La liberté religieuse, condition de « la » liberté
Au-delà des blessures du passé, que le pape condamne, il invite à assumer une « responsabilité » dans ce monde : « Inexcusables et hautement condamnables sont les persécutions insidieuses ou violentes du passé! Et pourtant, malgré ces tristes situations, les apports réciproques au cours des siècles ont été si féconds qu’ils ont contribué à la naissance et à l’épanouissement d’une civilisation et d’une culture appelées communément judéo-chrétiennes. Comme si ces deux mondes se disant différents ou contraires pour diverses raisons, avaient décidé de s’unir pour offrir à l’humanité un noble alliage. Ce lien qui unit tout en les séparant juifs et chrétiens, doit les ouvrir à une responsabilité nouvelle les uns pour les autres, les uns avec les autres ».
Pour ce qui est des relations avec l’islam, le pape rappelle que « l’Église catholique, fidèle à l’enseignement du Concile Vatican II, regarde les musulmans avec estime, eux qui rendent un culte à Dieu, surtout par la prière, l’aumône et le jeûne, qui vénèrent Jésus comme prophète sans reconnaître toute- fois sa divinité, et qui honorent Marie, sa mère virginale » (n. 23)
Le pape réclame en même temps le respect de la liberté religieuse : « La liberté religieuse est le sommet de toutes les libertés. Elle est un droit sacré et inaliénable ».
Nous avons publié hier, 14 septembre, la synthèse officielle de « Ecclesia in Medi Oriente » publiée par le Vatican (cf. Zenit du 14 septembre 2012).
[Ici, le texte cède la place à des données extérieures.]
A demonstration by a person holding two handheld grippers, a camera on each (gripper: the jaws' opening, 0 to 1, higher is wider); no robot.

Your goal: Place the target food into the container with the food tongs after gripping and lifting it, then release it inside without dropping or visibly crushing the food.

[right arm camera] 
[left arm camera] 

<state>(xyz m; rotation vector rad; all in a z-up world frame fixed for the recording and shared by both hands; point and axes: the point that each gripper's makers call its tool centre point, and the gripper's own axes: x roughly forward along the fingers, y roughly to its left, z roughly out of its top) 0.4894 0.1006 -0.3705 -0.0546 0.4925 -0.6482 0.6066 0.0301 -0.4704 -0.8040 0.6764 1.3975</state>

Le pape a signé ce document en la cathédrale grecque-melkite de Harissa, dédiée à saint Paul, hier après-midi.
Nous avons également publié l’intervention du secrétaire général du synode, Mgr Nikola Eterovic, qui a recueilli tout le matériel du synode d’octobre 2010: cette documentation, fruit de trois semaines de travail, a servi de base à la réflexion de Benoît XVI.